↓
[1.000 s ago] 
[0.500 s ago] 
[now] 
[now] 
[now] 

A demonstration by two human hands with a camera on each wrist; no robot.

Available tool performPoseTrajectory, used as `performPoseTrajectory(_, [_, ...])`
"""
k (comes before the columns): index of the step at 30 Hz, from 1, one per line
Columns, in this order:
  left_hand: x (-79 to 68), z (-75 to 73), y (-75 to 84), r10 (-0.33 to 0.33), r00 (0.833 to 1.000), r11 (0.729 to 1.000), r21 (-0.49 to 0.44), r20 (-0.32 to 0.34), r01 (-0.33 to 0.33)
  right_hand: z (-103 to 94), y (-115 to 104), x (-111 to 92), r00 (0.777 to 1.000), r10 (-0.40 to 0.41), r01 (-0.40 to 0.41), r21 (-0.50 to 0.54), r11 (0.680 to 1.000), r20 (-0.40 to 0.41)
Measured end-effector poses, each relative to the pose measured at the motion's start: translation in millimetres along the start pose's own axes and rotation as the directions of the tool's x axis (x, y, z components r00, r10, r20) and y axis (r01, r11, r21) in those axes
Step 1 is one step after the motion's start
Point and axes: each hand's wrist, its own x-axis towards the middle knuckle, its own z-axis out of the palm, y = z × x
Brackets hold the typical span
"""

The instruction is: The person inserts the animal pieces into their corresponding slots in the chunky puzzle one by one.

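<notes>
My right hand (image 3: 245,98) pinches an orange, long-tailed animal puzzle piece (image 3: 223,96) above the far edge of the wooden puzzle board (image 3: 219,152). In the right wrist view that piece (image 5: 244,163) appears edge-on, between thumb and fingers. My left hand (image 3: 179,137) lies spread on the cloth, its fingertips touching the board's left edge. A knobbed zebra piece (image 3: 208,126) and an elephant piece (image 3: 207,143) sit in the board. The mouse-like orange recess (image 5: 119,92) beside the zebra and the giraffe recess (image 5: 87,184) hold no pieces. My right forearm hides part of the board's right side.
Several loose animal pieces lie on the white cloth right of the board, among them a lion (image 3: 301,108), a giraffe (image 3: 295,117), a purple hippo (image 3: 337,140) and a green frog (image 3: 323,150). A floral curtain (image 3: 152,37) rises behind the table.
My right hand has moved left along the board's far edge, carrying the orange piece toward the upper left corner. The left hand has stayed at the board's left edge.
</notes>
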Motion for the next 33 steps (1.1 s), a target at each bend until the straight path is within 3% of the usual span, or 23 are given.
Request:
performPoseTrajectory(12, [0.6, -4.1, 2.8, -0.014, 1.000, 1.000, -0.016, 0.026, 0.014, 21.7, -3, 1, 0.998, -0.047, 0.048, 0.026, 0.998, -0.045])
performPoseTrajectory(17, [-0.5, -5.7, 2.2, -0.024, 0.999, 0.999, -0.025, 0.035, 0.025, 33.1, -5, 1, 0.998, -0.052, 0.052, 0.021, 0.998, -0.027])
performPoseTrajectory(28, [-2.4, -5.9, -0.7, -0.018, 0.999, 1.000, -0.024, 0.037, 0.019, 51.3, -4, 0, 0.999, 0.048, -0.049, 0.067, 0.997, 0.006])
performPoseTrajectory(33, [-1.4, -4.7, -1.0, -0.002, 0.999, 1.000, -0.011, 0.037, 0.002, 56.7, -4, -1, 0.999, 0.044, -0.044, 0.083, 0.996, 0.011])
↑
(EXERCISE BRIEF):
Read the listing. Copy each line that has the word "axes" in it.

(COMPLETED EXERCISE):
Measured end-effector poses, each relative to the pose measured at the motion's start: translation in millimetres along the start pose's own axes and rotation as the directions of the tool's x axis (x, y, z components r00, r10, r20) and y axis (r01, r11, r21) in those axes
Point and axes: each hand's wrist, its own x-axis towards the middle knuckle, its own z-axis out of the palm, y = z × x

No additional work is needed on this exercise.